▶ Data shown
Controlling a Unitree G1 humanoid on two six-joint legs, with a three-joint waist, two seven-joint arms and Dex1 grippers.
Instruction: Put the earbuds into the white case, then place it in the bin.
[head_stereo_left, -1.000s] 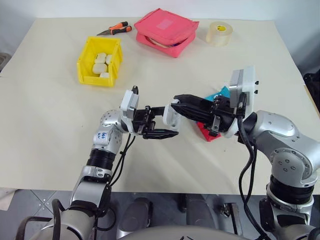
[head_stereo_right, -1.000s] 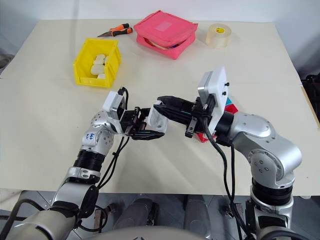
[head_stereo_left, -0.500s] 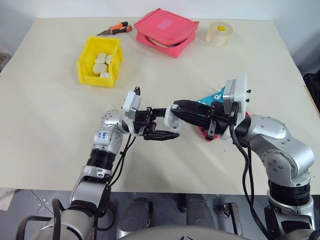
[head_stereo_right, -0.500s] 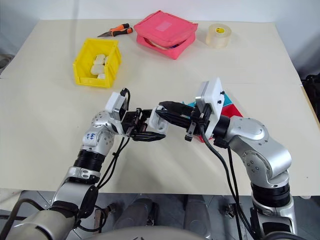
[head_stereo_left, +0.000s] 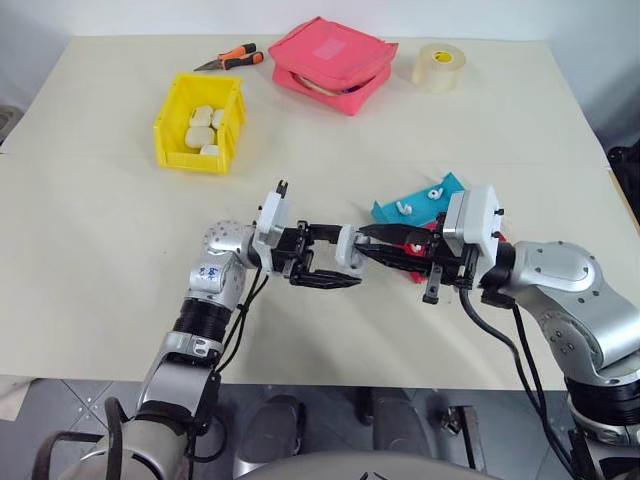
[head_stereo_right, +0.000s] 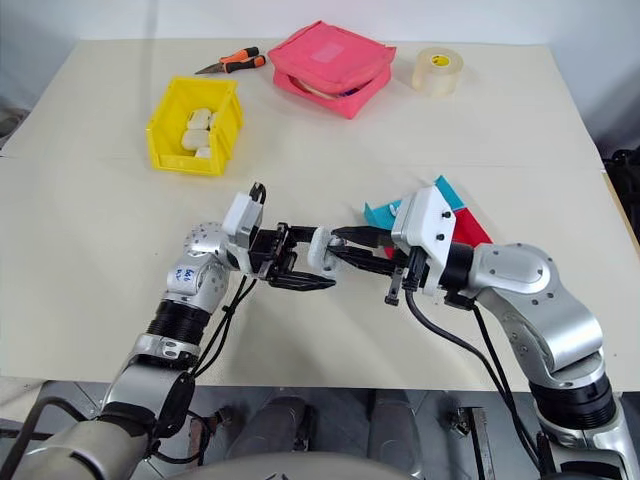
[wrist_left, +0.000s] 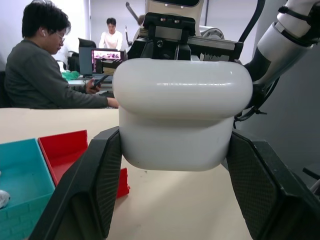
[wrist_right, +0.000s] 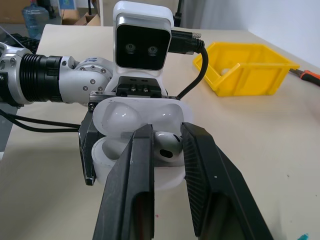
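The glossy white rounded case (wrist_right: 135, 142), lid open, is clamped by the left gripper (head_stereo_left: 345, 262) above the cream table (head_stereo_left: 100, 250). A tiny white earbud (wrist_right: 165, 143) is pinched over it by the right gripper (wrist_right: 167, 145), now lowered, uncovering the blue tray (head_stereo_left: 420, 200). The yellow plastic bin (head_stereo_left: 200, 122) stands well apart.

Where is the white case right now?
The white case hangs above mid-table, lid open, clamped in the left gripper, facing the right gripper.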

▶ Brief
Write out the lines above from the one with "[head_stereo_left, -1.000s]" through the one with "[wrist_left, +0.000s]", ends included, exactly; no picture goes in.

▶ Task solution
[head_stereo_left, -1.000s] 
[head_stereo_right, -1.000s] 
[head_stereo_left, -0.500s] 
[head_stereo_right, -0.500s] 
[head_stereo_left, +0.000s] 
[head_stereo_right, +0.000s] 
[wrist_left, +0.000s] 

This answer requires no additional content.